### EXERCISE AIM:
Using the listing that follows, filter out every line lacking the string "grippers" and return the rest.

### DATA EXTRACT:
....................
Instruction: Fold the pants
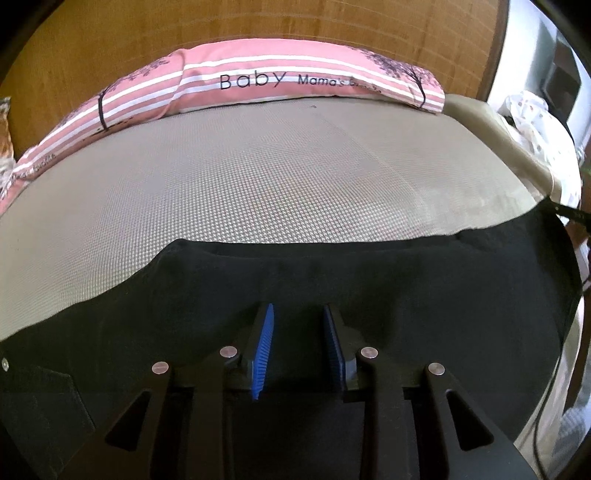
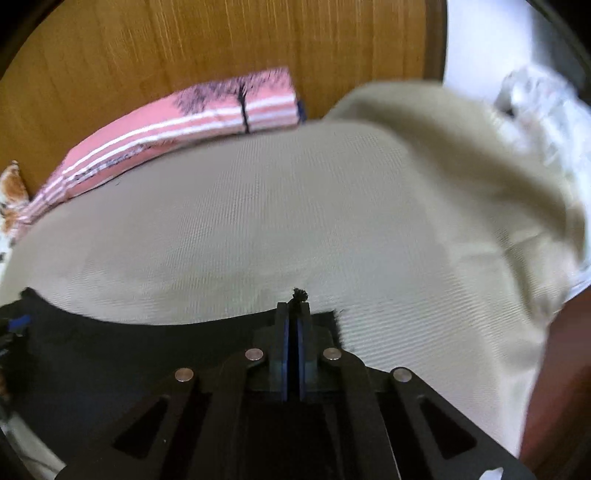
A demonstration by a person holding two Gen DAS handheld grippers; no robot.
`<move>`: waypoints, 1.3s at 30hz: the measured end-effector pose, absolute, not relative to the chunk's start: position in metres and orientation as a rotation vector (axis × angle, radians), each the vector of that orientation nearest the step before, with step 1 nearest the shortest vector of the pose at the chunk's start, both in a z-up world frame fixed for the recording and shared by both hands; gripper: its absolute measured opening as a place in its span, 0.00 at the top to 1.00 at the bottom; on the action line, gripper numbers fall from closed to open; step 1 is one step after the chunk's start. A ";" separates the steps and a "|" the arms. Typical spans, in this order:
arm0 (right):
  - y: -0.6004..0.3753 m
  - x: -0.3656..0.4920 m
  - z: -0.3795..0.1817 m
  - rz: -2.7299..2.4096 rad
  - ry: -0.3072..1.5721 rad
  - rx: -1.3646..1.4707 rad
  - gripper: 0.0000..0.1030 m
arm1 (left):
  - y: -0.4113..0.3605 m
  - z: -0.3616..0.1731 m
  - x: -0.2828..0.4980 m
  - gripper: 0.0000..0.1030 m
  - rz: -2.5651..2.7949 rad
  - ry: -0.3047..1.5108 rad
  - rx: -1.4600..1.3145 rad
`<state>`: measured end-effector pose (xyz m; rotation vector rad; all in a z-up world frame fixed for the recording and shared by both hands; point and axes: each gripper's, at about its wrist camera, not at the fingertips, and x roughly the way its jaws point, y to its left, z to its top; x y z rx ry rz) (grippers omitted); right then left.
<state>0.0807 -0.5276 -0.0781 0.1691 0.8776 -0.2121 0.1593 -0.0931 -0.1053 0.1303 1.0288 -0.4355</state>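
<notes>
Black pants [image 1: 332, 273] lie spread along the near edge of a bed [image 1: 258, 177] covered in a beige woven mat, their upper hem running roughly parallel to that edge. The left gripper [image 1: 298, 314] hangs over the dark cloth, its blue-padded jaws parted with a clear gap between them; the fabric lies flat under and ahead of the fingertips, and whether the tips touch it cannot be told.

Toward the bed's right side, the right gripper [image 2: 293, 308] has its jaws pressed together on the pants [image 2: 147, 343] at their far right corner, where a small tuft of black cloth pokes out past the fingertips. The rest of the garment stretches away to the left of those jaws along the near edge. The right wrist view is smeared by motion.

At the head of the bed, a pink striped pillow [image 1: 288, 83] printed with trees and the word "Baby" rests against a wooden headboard [image 1: 258, 26]. A beige blanket [image 2: 461, 147] is bunched at the bed's far right corner, with white patterned cloth [image 1: 532, 118] beyond it.
</notes>
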 end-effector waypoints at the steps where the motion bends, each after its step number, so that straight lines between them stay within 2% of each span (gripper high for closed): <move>1: -0.526 0.080 -0.076 -0.236 0.867 0.153 0.98 | -0.093 -0.105 0.160 0.71 -0.435 1.026 0.127; 8: -0.534 0.096 -0.103 -0.307 0.931 0.202 0.98 | -0.082 -0.107 0.163 0.71 -0.382 0.983 0.105; 11: -0.531 0.102 -0.113 -0.335 0.935 0.182 0.95 | -0.086 -0.107 0.163 0.71 -0.379 0.981 0.138; 13: -0.533 0.103 -0.110 -0.357 0.950 0.196 0.85 | -0.090 -0.106 0.162 0.71 -0.370 0.974 0.167; 15: -0.532 0.098 -0.104 -0.354 0.958 0.203 0.64 | -0.091 -0.105 0.162 0.71 -0.365 0.974 0.176; 16: -0.531 0.095 -0.100 -0.356 0.952 0.201 0.62 | -0.091 -0.104 0.161 0.70 -0.362 0.981 0.176; 23: -0.489 0.049 -0.061 -0.265 0.890 0.242 0.61 | -0.091 -0.088 0.133 0.65 -0.397 0.988 0.159; 26: -0.449 0.040 -0.063 -0.135 0.920 0.263 0.62 | -0.095 -0.089 0.112 0.63 -0.423 0.994 0.187; 30: -0.413 0.031 -0.084 -0.064 0.991 0.239 0.67 | -0.094 -0.097 0.094 0.63 -0.425 1.022 0.227; 33: -0.424 0.019 -0.098 -0.112 1.019 0.271 0.68 | -0.084 -0.101 0.084 0.63 -0.408 1.021 0.226; 39: -0.480 -0.018 -0.107 -0.305 1.018 0.303 0.75 | -0.071 -0.102 0.082 0.51 -0.350 1.029 0.210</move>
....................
### RESULT FOR THIS EXERCISE:
A demonstration by a person holding two Gen DAS handheld grippers; no robot.
`<state>`: measured end-effector pose (xyz m; rotation vector rad; all in a z-up world frame fixed for the recording and shared by both hands; point and axes: each gripper's, at about its wrist camera, not at the fingertips, and x roughly the way its jaws point, y to its left, z to its top; x y z rx ry rz) (grippers omitted); right then left.

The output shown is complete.